ABOUT THIS EXERCISE:
Print out the full listing exactly as it reads.

-------

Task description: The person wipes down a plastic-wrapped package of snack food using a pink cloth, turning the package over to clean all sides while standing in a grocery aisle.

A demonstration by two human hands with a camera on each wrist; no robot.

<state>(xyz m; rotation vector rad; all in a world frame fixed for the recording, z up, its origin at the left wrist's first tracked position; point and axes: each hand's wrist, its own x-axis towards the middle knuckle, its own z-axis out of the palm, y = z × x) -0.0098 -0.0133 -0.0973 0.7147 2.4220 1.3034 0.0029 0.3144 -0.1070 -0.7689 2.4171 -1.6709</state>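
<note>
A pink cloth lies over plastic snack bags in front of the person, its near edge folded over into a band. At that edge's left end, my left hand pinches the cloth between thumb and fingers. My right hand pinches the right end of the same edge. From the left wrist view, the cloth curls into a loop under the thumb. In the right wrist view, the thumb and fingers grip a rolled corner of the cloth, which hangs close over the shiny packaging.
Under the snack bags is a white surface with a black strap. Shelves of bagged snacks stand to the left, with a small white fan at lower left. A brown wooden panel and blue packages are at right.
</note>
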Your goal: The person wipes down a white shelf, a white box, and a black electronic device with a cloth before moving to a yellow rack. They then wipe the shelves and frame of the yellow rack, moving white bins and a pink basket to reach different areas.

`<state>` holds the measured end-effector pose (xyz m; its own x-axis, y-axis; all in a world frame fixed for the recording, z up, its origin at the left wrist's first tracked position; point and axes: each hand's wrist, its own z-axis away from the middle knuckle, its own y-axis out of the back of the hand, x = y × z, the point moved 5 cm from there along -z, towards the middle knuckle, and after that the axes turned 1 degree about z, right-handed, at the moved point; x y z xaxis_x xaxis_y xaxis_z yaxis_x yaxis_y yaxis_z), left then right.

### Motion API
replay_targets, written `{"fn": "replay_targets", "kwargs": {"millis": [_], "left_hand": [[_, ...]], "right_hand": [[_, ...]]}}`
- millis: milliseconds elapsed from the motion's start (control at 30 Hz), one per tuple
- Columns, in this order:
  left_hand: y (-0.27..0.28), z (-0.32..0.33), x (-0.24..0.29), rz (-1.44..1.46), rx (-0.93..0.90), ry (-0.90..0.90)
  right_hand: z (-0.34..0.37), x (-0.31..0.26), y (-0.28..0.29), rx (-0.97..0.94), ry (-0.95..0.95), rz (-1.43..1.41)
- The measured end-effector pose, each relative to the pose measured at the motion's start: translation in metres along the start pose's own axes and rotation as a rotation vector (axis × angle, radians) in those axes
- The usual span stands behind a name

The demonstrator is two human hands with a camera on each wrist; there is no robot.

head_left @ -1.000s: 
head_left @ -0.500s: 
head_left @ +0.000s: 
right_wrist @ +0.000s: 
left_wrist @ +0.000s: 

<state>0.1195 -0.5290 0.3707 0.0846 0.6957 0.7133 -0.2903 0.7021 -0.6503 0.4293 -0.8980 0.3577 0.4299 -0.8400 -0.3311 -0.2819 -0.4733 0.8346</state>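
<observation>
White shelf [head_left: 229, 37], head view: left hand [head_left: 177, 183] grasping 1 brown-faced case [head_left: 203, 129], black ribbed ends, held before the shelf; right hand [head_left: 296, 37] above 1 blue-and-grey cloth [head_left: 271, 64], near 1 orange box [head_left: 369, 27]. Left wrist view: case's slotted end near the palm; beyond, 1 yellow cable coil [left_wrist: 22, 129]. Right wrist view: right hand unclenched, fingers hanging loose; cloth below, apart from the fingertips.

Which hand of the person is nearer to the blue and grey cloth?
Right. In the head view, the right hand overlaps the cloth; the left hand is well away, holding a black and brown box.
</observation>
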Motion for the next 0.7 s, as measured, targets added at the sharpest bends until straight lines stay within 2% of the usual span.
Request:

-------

OUTPUT OF THE TASK:
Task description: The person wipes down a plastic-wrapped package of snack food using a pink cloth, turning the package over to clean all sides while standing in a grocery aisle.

A demonstration by two human hands with a camera on each wrist; no robot.

<state>(xyz m; rotation vector rad; all in a world frame fixed for the recording, z up, its origin at the left wrist's first tracked position; point and axes: each hand's wrist, its own x-axis towards the middle knuckle, its own z-axis out of the palm, y = z × x) -0.0098 -0.0133 -0.0973 0.7147 2.4220 1.3034 0.0029 0.3144 -0.1070 -0.7689 2.4171 -1.6709</state>
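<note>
A pink cloth lies over plastic snack bags in front of the person, its near edge folded over into a band. At that edge's left end, my left hand pinches the cloth between thumb and fingers. My right hand pinches the right end of the same edge. From the left wrist view, the cloth curls into a loop under the thumb. In the right wrist view, the thumb and fingers grip a rolled corner of the cloth, which hangs close over the shiny packaging.
Under the snack bags is a white surface with a black strap. Shelves of bagged snacks stand to the left, with a small white fan at lower left. A brown wooden panel and blue packages are at right.
</note>
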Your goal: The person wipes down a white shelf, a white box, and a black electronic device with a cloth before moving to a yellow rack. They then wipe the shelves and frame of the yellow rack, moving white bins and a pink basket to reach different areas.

`<state>` holds the measured end-effector pose (xyz m; its own x-axis, y-axis; all in a world frame fixed for the recording, z up, its origin at the left wrist's first tracked position; point and axes: each hand's wrist, its own z-axis away from the middle knuckle, its own y-axis out of the back of the hand, x = y × z, the point moved 5 cm from there along -z, towards the middle knuckle, and after that the axes turned 1 degree about z, right-handed, at the moved point; x y z xaxis_x xaxis_y xaxis_z yaxis_x yaxis_y yaxis_z), left then right.

### Motion API
replay_targets, written `{"fn": "replay_targets", "kwargs": {"millis": [_], "left_hand": [[_, ...]], "right_hand": [[_, ...]]}}`
- millis: milliseconds elapsed from the motion's start (control at 30 Hz), one per tuple
- Columns, in this order:
  left_hand: y (-0.27..0.28), z (-0.32..0.33), x (-0.24..0.29), rz (-1.44..1.46), rx (-0.93..0.90), ry (-0.90..0.90)
  right_hand: z (-0.34..0.37), x (-0.31..0.26), y (-0.28..0.29), rx (-0.97..0.94), ry (-0.95..0.95), rz (-1.43..1.41)
- The measured end-effector pose, each relative to the pose measured at the motion's start: translation in metres along the start pose's own axes and rotation as a rotation vector (axis × angle, radians) in those axes
- The usual span stands behind a name

The demonstrator is two human hands with a camera on each wrist; there is no robot.

head_left @ -1.000s: 
head_left @ -0.500s: 
head_left @ +0.000s: 
right_wrist @ +0.000s: 
left_wrist @ +0.000s: 

<state>0.1195 -0.5290 0.3707 0.0846 0.6957 0.7133 -0.2903 0.7021 -0.6503 0.4293 -0.8980 0.3577 0.4299 -0.8400 -0.3311 -0.2819 -0.4733 0.8346</state>
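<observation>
White shelf [head_left: 229, 37], head view: left hand [head_left: 177, 183] grasping 1 brown-faced case [head_left: 203, 129], black ribbed ends, held before the shelf; right hand [head_left: 296, 37] above 1 blue-and-grey cloth [head_left: 271, 64], near 1 orange box [head_left: 369, 27]. Left wrist view: case's slotted end near the palm; beyond, 1 yellow cable coil [left_wrist: 22, 129]. Right wrist view: right hand unclenched, fingers hanging loose; cloth below, apart from the fingertips.

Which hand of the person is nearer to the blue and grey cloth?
Right. In the head view, the right hand overlaps the cloth; the left hand is well away, holding a black and brown box.
</observation>
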Motion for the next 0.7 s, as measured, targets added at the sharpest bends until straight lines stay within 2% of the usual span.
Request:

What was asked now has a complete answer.